I would ask others to consider the alternatives, and my thought process on this is what about those people who may be in a tighter situation than my wife and I. With more student loans or a car payment. Would you rather send your child to a lesser quality daycare if you had the option to take a loan out to send him/her to a top of the line daycare?


#15

Oh no. I’m not taking a loan out. We are fortunate enough to where it is not mandatory. But I have friends who are not in as good a situation. But yea definitely taking on some extra side hustles in the immediate future lol.


#16

Since I don’t have kids of my own I should probably stop here.
It’s so much easier to give advice from the sidelines. :wink:


#17

Hey all opinions are welcome! I value all points of view as they may lead to brilliant ideas! And your so right. Costs never drop completely. But mannnnn, when we stopped paying for formula I did a huge HAPPY DANCE!!!


#18

The water heater, furnace and AC are the biggest energy users. Try lowering your thermostat to 65 in the winter and raise it to 79 in the summer as well as knocking the water heater down a notch. Your energy costs are really high and your grocery/toiletry expenses are really low. My electric, water and gas bill never exceeds $250/month for all combined and this is in a 3500sq foot home.


#19

Oh totally forgot my main point too! Oops. May want to look into bill averaging. All utilities I’ve ever had offer this.

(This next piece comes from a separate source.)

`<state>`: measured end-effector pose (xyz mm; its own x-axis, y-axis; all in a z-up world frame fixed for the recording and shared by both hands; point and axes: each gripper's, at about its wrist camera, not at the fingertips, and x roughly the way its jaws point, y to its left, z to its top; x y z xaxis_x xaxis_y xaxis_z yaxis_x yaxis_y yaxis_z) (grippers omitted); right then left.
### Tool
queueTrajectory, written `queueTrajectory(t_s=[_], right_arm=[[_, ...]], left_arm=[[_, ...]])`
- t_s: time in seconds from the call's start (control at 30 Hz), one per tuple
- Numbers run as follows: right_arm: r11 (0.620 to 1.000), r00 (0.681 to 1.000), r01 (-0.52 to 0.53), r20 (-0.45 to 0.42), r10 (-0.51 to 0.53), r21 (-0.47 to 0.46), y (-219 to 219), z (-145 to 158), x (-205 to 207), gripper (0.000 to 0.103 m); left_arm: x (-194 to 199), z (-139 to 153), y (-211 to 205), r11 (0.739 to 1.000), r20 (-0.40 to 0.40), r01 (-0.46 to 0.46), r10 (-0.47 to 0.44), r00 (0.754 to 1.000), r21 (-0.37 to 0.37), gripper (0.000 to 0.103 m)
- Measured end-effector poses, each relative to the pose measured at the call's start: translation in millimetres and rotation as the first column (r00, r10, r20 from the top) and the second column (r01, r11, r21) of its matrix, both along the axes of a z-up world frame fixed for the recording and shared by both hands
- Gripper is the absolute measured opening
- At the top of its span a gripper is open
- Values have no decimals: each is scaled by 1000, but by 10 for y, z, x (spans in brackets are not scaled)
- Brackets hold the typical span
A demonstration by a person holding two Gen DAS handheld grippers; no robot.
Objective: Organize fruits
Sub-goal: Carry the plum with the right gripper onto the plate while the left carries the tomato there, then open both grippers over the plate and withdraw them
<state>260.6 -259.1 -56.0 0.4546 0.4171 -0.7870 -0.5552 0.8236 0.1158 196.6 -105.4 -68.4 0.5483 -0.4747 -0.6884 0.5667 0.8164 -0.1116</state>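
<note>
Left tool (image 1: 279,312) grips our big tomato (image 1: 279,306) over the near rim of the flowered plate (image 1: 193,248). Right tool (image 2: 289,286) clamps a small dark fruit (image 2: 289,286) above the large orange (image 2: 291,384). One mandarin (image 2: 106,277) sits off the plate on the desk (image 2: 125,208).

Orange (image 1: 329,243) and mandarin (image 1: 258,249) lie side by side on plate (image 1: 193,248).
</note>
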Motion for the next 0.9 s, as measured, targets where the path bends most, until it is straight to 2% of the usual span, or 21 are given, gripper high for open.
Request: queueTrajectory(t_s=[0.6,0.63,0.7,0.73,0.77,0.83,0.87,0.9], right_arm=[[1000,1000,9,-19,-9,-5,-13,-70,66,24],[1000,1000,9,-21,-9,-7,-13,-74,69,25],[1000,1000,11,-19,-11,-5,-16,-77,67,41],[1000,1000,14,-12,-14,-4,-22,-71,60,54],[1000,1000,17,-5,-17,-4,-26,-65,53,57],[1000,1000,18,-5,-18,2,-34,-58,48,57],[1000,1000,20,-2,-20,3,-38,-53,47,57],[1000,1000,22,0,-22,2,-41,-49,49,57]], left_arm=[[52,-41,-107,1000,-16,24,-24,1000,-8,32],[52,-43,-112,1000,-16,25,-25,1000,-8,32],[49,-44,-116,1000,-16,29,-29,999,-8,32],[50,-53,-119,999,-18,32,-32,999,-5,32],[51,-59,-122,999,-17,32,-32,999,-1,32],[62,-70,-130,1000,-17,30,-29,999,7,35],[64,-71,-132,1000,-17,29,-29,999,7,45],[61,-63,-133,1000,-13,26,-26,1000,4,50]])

They just take your last year of usage and change your bill to make every month the same price. Some recalculate 2x a year to make sure your are paying the right amount


#20

We were in a tight situation. We had $156,000 in student loan debt and a car loan ($318/mo). In 2008 my husband’s salary was $35,000 a year. Between my part-time job the first 5 months of the year, the seasonal grading of standardized testing I did and 3/4 time teaching position I had that fall I brought in another $12,000. For us rather than me looking for a new job when budget cuts ended mine it made more financial sense for me to stay at home to care for the children and find ways to keep costs low.

If I were in that situation you described rather than take on a loan for daycare I would look into where we could cut back to live off of one full-time salary. The parent who doesn’t work full-time could get a part-time job either working from home or an evening/weekend job. Income based student loan payments would reduce that cost some to help until there’s either more income either because the full-time worker earns more, the at home parent has found an income source or the child is school aged and the at home parent can return to work.

The parent who stays at home most of the time would have more time do money saving things. When we were just a family of 3 solid food eaters and a nursing baby I was spending $300/mo to feed us mostly organic food. I had the time to look for sales and make most everything from scratch. Although you don’t have to be an at home parent to cook from scratch. I was a single Mom until the oldest was 8. While I was in graduate school I went to school full-time and worked part-time. I was able to feed the two of us and my Mom who lived with us at the time on $125-150 a month from Aug 2005 to Aug 2007 using the same strategies.

We adjusted our energy usage. In the hot steamy summer months. We set the AC at 85 degrees. When we were out of the house the AC was shut off. It doesn’t save energy to cool a place that no one is in. In the cold winter, we kept the heater set at 62 to 65 degrees and wore layers. If we were going to be out for most of the day we’d set the heat to 50 degrees and turn it up when we got home. We used only CFLs, although now we use only LEDs, We washed everything in cold and hung clothes to dry on drying racks indoor due to allergies.Made sure the water heater was set to 120 degrees.

The social interaction that children and the stay at home parent needs could be met by attending, or hosting so you don’t have travel expenses. Library reading times, parks and walks could also help with social interaction. The at home parent could start a home daycare to get the social interactions for the little one, some extra money and gives some tax write-offs for the home business.